REQUIREMENT:
Transcribe all the lines below exactly. Omit the pictures.

START INFORMATION SUPPLIED

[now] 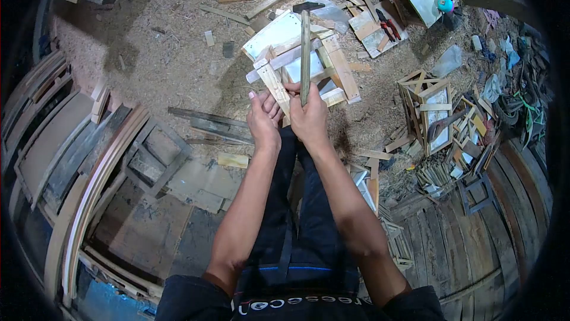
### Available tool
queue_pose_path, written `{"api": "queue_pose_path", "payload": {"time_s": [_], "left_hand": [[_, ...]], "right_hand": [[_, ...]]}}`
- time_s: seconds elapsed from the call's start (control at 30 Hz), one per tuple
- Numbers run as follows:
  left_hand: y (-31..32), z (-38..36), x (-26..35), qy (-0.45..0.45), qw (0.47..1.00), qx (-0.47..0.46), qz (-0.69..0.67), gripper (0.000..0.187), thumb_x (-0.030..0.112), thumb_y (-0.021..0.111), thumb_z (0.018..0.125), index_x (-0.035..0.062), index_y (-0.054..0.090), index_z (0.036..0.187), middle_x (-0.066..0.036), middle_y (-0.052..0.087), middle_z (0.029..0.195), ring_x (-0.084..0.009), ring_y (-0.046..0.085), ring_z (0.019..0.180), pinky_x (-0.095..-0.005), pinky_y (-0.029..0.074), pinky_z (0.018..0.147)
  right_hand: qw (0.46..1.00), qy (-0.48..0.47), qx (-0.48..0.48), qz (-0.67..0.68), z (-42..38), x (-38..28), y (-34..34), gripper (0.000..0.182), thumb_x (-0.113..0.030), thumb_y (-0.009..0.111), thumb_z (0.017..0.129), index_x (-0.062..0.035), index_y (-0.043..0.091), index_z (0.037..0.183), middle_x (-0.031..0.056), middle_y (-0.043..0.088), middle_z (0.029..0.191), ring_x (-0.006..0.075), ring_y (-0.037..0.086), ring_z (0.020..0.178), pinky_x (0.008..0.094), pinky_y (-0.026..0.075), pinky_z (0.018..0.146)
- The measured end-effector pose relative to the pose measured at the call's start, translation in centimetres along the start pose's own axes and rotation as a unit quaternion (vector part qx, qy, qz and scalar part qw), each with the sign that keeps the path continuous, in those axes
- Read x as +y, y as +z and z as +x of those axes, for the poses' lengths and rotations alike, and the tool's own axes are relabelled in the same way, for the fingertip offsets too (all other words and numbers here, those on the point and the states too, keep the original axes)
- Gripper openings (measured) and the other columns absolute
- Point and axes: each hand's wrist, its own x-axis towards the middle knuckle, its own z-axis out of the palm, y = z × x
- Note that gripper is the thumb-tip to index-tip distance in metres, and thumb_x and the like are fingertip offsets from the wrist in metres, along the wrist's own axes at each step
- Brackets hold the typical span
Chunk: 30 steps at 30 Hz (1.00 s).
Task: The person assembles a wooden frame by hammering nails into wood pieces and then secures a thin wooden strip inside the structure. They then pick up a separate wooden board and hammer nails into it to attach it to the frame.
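Observation:
My right hand (309,116) is closed around the wooden handle of a hammer (306,54). The dark hammer head points away from me, above a small wooden frame (272,83) made of pale slats. My left hand (264,122) is at the near left slat of this frame, fingers curled against it and thumb sticking up apart. Whether a small piece lies in the left palm is hidden. Under and behind the frame there is a white-faced board (276,33). Part of the frame is covered by my right hand and the hammer.
Red-handled pliers (387,27) lie on a board to the upper right. A slatted wooden crate (436,113) stands right, beside a heap of offcuts. Long planks (98,184) and a grey frame (157,157) are at left. Sawdust and scraps cover the floor.

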Motion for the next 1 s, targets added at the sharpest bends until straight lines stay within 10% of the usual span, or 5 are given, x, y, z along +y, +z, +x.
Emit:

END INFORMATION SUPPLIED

RESPONSE BELOW:
[now] 
### Available tool
queue_pose_path, written `{"api": "queue_pose_path", "payload": {"time_s": [_], "left_hand": [[_, ...]], "right_hand": [[_, ...]]}}`
- time_s: seconds elapsed from the call's start (control at 30 Hz), one per tuple
- Numbers run as follows:
  left_hand: y (-31..32), z (-38..36), x (-26..35), qy (-0.45..0.45), qw (0.47..1.00), qx (-0.47..0.46), qz (-0.69..0.67), gripper (0.000..0.187), thumb_x (-0.030..0.112), thumb_y (-0.021..0.111), thumb_z (0.018..0.125), index_x (-0.035..0.062), index_y (-0.054..0.090), index_z (0.036..0.187), middle_x (-0.066..0.036), middle_y (-0.052..0.087), middle_z (0.029..0.195), ring_x (-0.084..0.009), ring_y (-0.046..0.085), ring_z (0.019..0.180), pinky_x (-0.095..-0.005), pinky_y (-0.029..0.074), pinky_z (0.018..0.147)
  right_hand: qw (0.46..1.00), qy (-0.48..0.47), qx (-0.48..0.48), qz (-0.67..0.68), z (-42..38), x (-38..28), y (-34..34), gripper (0.000..0.182), thumb_x (-0.113..0.030), thumb_y (-0.009..0.111), thumb_z (0.017..0.129), index_x (-0.062..0.035), index_y (-0.043..0.091), index_z (0.037..0.183), middle_x (-0.031..0.056), middle_y (-0.043..0.088), middle_z (0.029..0.191), ring_x (-0.006..0.075), ring_y (-0.037..0.086), ring_z (0.020..0.178), pinky_x (0.008..0.094), pinky_y (-0.026..0.075), pinky_z (0.018..0.146)
- The measured end-effector pose relative to the pose measured at the call's start, translation in centimetres along the start pose's own axes and rotation as a unit quaternion (vector part qx, qy, qz and scalar part qw), each with the sign that keeps the path continuous, in those axes
- Read x as +y, y as +z and z as +x of those axes, for the poses' lengths and rotations alike, and the tool's own axes are relabelled in the same way, for the fingertip offsets too (all other words and numbers here, those on the point and the states too, keep the original axes)
- Gripper openings (measured) and the other columns absolute
- Point and axes: each hand's wrist, its own x-axis towards the middle knuckle, its own z-axis out of the palm, y = z × x
- Note that gripper is the thumb-tip to index-tip distance in metres, and thumb_x and the like are fingertip offsets from the wrist in metres, along the wrist's own axes at each step
- Brackets hold the typical span
Chunk: 30 steps at 30 Hz (1.00 s).
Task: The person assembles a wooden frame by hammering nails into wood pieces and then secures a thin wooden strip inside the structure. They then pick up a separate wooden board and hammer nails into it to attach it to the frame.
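Observation:
My right hand (309,116) is closed around the wooden handle of a hammer (306,54). The dark hammer head points away from me, above a small wooden frame (272,83) made of pale slats. My left hand (264,122) is at the near left slat of this frame, fingers curled against it and thumb sticking up apart. Whether a small piece lies in the left palm is hidden. Under and behind the frame there is a white-faced board (276,33). Part of the frame is covered by my right hand and the hammer.
Red-handled pliers (387,27) lie on a board to the upper right. A slatted wooden crate (436,113) stands right, beside a heap of offcuts. Long planks (98,184) and a grey frame (157,157) are at left. Sawdust and scraps cover the floor.
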
Motion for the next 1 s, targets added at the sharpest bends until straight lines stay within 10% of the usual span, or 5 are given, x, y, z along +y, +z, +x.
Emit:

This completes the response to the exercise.